Moné prägte die Tanzflächen danach weltweit mit einer Reihe von Club-Hymnen, die bei House-Kenner:innen bis heute Kultstatus genießen. Mit „Movin” sang sie 1996 einen weiteren Track ein, der sich in den oberen Rängen der Billboard-Charts festsetzte. Mit den House-Größen Barbara Tucker, Dajae und Ultra Naté bildete sie außerdem die B-Crew. Ihr Track „Partay Feeling” lief 1997 weltweit auf Dancefloors.

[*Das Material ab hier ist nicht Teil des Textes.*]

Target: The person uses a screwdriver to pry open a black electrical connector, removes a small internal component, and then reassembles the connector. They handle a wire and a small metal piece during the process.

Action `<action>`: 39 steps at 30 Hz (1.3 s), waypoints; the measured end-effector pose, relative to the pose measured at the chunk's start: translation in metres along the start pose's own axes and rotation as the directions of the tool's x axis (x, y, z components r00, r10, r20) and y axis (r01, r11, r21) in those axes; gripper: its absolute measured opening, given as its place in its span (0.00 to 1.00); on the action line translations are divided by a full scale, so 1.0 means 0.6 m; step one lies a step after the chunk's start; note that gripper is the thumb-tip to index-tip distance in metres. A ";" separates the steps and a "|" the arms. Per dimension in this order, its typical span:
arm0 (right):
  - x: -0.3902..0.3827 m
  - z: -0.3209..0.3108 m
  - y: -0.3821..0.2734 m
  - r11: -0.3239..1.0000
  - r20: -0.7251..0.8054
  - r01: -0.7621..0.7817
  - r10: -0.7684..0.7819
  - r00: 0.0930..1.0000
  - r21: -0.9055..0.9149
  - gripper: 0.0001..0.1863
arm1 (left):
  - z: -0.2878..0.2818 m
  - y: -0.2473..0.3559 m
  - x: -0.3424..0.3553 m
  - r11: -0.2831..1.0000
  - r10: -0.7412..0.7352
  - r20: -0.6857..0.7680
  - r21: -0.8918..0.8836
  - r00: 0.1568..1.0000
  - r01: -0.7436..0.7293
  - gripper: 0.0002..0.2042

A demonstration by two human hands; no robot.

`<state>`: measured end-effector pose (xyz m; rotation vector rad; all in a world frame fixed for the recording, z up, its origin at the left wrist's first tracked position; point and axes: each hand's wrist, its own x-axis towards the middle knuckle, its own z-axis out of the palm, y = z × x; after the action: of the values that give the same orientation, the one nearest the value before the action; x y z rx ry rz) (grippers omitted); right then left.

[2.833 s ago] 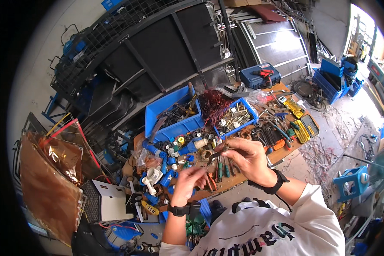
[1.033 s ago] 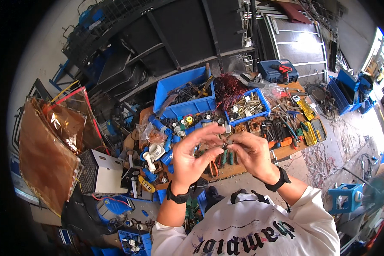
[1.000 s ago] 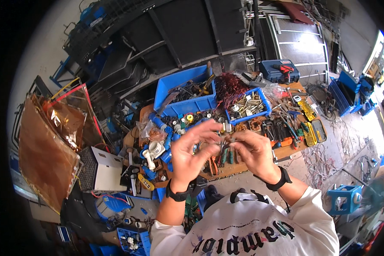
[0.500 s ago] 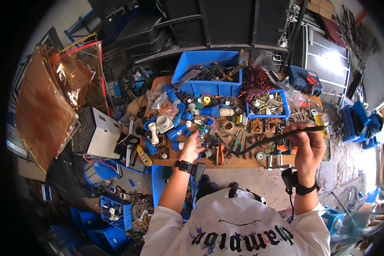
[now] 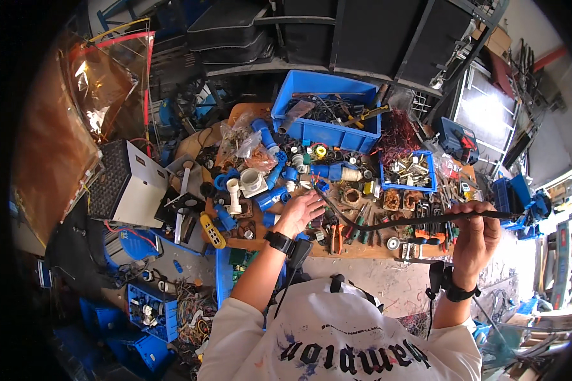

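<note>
My right hand (image 5: pixel 476 235) is closed on a black cable (image 5: pixel 419 221), pinching it close to its right end. From there the cable runs left above the workbench, then bends upward toward a far end where thin coloured wires seem to show. My left hand (image 5: pixel 300 214) is beside that end with its fingers stretched out and apart. Whether its fingertips touch the cable I cannot tell. Under the cable's bend lie orange-handled pliers (image 5: pixel 337 238) and several screwdrivers (image 5: pixel 364 216).
A large blue crate (image 5: pixel 327 136) of cables stands at the bench's back. A smaller blue tray (image 5: pixel 408 185) holds metal pieces. Blue and white pipe fittings (image 5: pixel 234 197) crowd the left side, near a yellow power strip (image 5: pixel 212 231). Tools line the wooden bench's (image 5: pixel 388 251) right side.
The whole view has turned slightly. My right hand has shifted a little right with the cable, whose long part now lies more level. My left hand's fingers look more stretched out.
</note>
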<state>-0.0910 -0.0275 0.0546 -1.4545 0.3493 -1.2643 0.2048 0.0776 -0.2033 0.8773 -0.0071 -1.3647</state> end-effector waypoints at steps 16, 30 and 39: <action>-0.031 0.057 0.043 0.971 -0.110 -0.077 0.054 0.993 -0.225 0.08 | 0.004 0.226 -0.131 0.701 0.662 -0.046 0.391 0.748 -0.596 0.12; -0.031 0.103 0.073 0.954 -0.056 -0.114 0.102 0.993 -0.278 0.07 | 0.078 0.274 -0.304 -0.046 0.857 0.407 0.671 0.317 -0.740 0.11; -0.037 0.090 0.072 0.959 -0.019 -0.129 0.128 0.992 -0.251 0.07 | 0.111 0.298 -0.331 0.014 0.766 0.472 0.666 0.436 -0.746 0.11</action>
<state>-0.0372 0.0039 0.0176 -1.6157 0.6155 -1.1474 0.2715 0.2000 0.0341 1.3727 -1.1045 -0.1442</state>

In der Folge verschwand Moné von der Bildfläche der House-Szene. 2010 kehrte sie mit dem Titel „L.O.V.E Don’t Pay The R.E.N.T.” zu ihrem Stamm-Label Strictly Rhythm zurück. Im selben Jahr sprach sie in der TV-Dokumentation What’s Eating You über ihren persönlichen Kampf gegen die Essstörung Bulimie.
DeSouza hinterlässt ihren Ehemann Shaun und zwei gemeinsame Kinder. Eine offizielle Todesursache ist nicht bekannt.